More than two years after a federal rule required hospitals to post their actual prices, the Centers for Medicare & Medicaid Services has finally responded to public pressure about the failure of many hospitals to be transparent about what they charge for their services.
Unfortunately, CMS’s new hospital compliance report gaslights American health care consumers by claiming that most hospitals are following the rule. Its survey of a mere 600 out of 6,000 U.S. hospitals showed that 70% are complying with two key rule requirements: a machine-readable file that computer systems can read and a consumer-friendly display.
This sunny conclusion is out of step with other reports.

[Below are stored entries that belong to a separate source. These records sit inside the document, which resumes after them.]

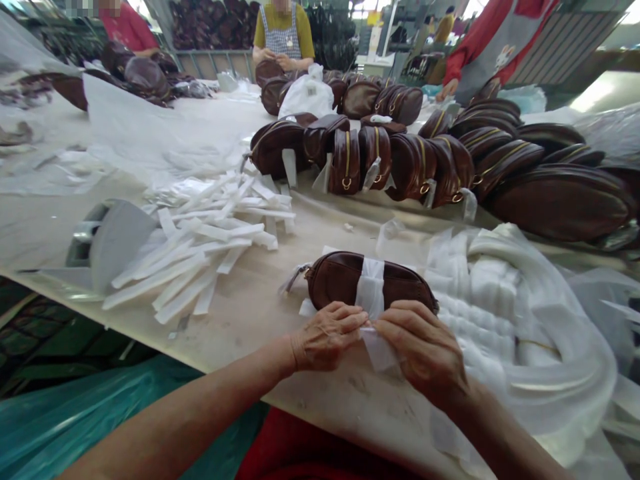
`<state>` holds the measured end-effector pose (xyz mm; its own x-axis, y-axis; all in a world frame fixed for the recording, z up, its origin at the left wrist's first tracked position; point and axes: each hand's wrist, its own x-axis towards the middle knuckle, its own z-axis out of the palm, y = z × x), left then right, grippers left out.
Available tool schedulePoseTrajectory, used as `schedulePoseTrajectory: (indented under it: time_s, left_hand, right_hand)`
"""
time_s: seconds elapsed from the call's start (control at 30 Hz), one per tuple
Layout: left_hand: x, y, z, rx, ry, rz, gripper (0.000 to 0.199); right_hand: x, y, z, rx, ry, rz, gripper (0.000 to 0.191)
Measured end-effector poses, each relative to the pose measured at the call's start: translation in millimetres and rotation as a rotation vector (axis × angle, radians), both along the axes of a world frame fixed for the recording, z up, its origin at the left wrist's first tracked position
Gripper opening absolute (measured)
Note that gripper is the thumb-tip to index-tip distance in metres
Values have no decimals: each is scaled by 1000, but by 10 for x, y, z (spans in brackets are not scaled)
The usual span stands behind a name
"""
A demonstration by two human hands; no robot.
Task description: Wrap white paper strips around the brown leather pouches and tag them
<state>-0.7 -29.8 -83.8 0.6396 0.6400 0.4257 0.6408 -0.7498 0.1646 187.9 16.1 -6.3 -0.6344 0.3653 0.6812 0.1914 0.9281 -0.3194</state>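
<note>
A dark brown oval bag [335, 277] lies on the table in front of me, its zipper pull at the left end. Round its middle runs a white strip [371, 280], whose loose end hangs toward me below the bag. My left hand [333, 333] pinches the strip at the bag's near edge, fingers closed. Right beside it, my right hand [423, 347] is closed on the same strip, its fingers against the bag's near side. The two hands' fingertips nearly touch.
White strips [200, 247] are heaped at the left by a grey tape dispenser [120, 243]. White foam wrap [500, 313] lies at the right. Rows of brown bags [410, 163] stand behind. Three people work across the table [235, 333]. Teal plastic [115, 407] hangs at the lower left.
</note>
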Motion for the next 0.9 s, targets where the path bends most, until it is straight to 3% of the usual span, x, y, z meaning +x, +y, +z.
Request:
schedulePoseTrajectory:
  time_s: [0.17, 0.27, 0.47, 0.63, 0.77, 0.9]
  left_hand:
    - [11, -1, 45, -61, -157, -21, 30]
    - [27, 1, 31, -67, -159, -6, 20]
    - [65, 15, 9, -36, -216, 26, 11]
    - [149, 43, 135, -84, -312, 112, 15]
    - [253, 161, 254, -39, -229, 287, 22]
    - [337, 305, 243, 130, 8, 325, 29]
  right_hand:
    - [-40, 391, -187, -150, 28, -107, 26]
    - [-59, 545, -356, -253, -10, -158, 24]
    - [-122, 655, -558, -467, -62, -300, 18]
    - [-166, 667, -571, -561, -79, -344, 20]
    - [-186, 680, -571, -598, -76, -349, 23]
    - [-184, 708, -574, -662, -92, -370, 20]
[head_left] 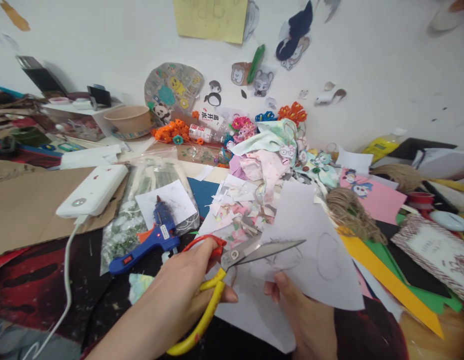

The results of a review conducted by PatientRightsAdvocate.org, the organization I lead, showed that only 24.5% of the 2,000 hospitals surveyed in December 2022 and January 2023 were fully complying with the rule and posting complete price information. Some of the nation’s largest medical systems, including HCA Healthcare, Tenet Healthcare, Providence, Avera, UPMC, Bon Secours Mercy Health, Christus Health, and Mercy Health, had compliance rates of zero.
Our analysis is far more in depth than CMS’s. It surveys hospitals’ machine-readable files for the completeness of the data the rule requires, including discounted cash prices and all rates negotiated by health insurer and plan.
CMS’s analysis, by contrast, provides a mere surface-level look at the existence of price files and doesn’t analyze whether insurance plan prices are correctly listed. Anything less than listing complete prices in dollars and cents is obfuscation. CMS’s study even admits that it “does not include all the requirements of the Hospital Price Transparency regulation.”
Consumers need detailed price information to perform meaningful comparisons, identify the well-documented widespread price variations for the same care even within the same hospital, and avoid pervasive hospital overcharging. When prices are missing or remain hidden, hospitals can escape competition and accountability. And the dearth of information limits tech innovators from creating easy-to-use web applications such as Priceline or Kayak have done in other areas.
The findings of the PatientRightsAdvocate survey are in line with other reports on compliance with the hospital price transparency rule. Two studies published in January in the Journal of General Internal Medicine found hospital compliance rates of 19% and 35.9%, respectively. A June 2022 JAMA study determined that only 5.7% of hospitals were following the rule.
A complete understanding of compliance is a necessary prerequisite for properly enforcing the price transparency rule. CMS’s rose-colored conclusions likely explain the agency’s meager enforcement so far. It has fined just two hospitals nationwide out of the thousands that aren’t following the rule. Yet even this limited response demonstrates the power of financial penalties. These two hospitals quickly came into compliance, posting exemplary price files.
Disregarding the limited CMS report and viewing the bulk of the published compliance literature, it’s clear there remains an urgent need to ramp up enforcement of the hospital price transparency rule. Ongoing noncompliance by most American hospitals suggests that robust government action is the only way to make hospitals follow the rule and disclose their actual prices.
As a first step, CMS should issue fines on the 30% of American hospitals (approximately 1,800 in total) it concludes in its own analysis are not complying with the rule. Once those hospitals post their real prices, the agency can do another sweep of hospital price disclosures using broader compliance criteria to identify another tranche that isn’t following all facets of the rule, such as posting complete prices by insurance company and plan.
Only when all hospitals post their actual, upfront prices can health care consumers benefit from choice and competition and enjoy significant health care savings. Systemwide price transparency is required to usher in a functional, competitive market that empowers patients, employers, and unions to shop for the best care at the best prices and fight medical billing overcharges, errors, and fraud.
The good news is that CMS seems to recognize the importance of price transparency and has recommitted to advancing it in its report. The bad news is that the agency doesn’t seem to understand the scope of the hospital noncompliance problem.
Cynthia A. Fisher is the founder and chair of PatientRightsAdvocate.org.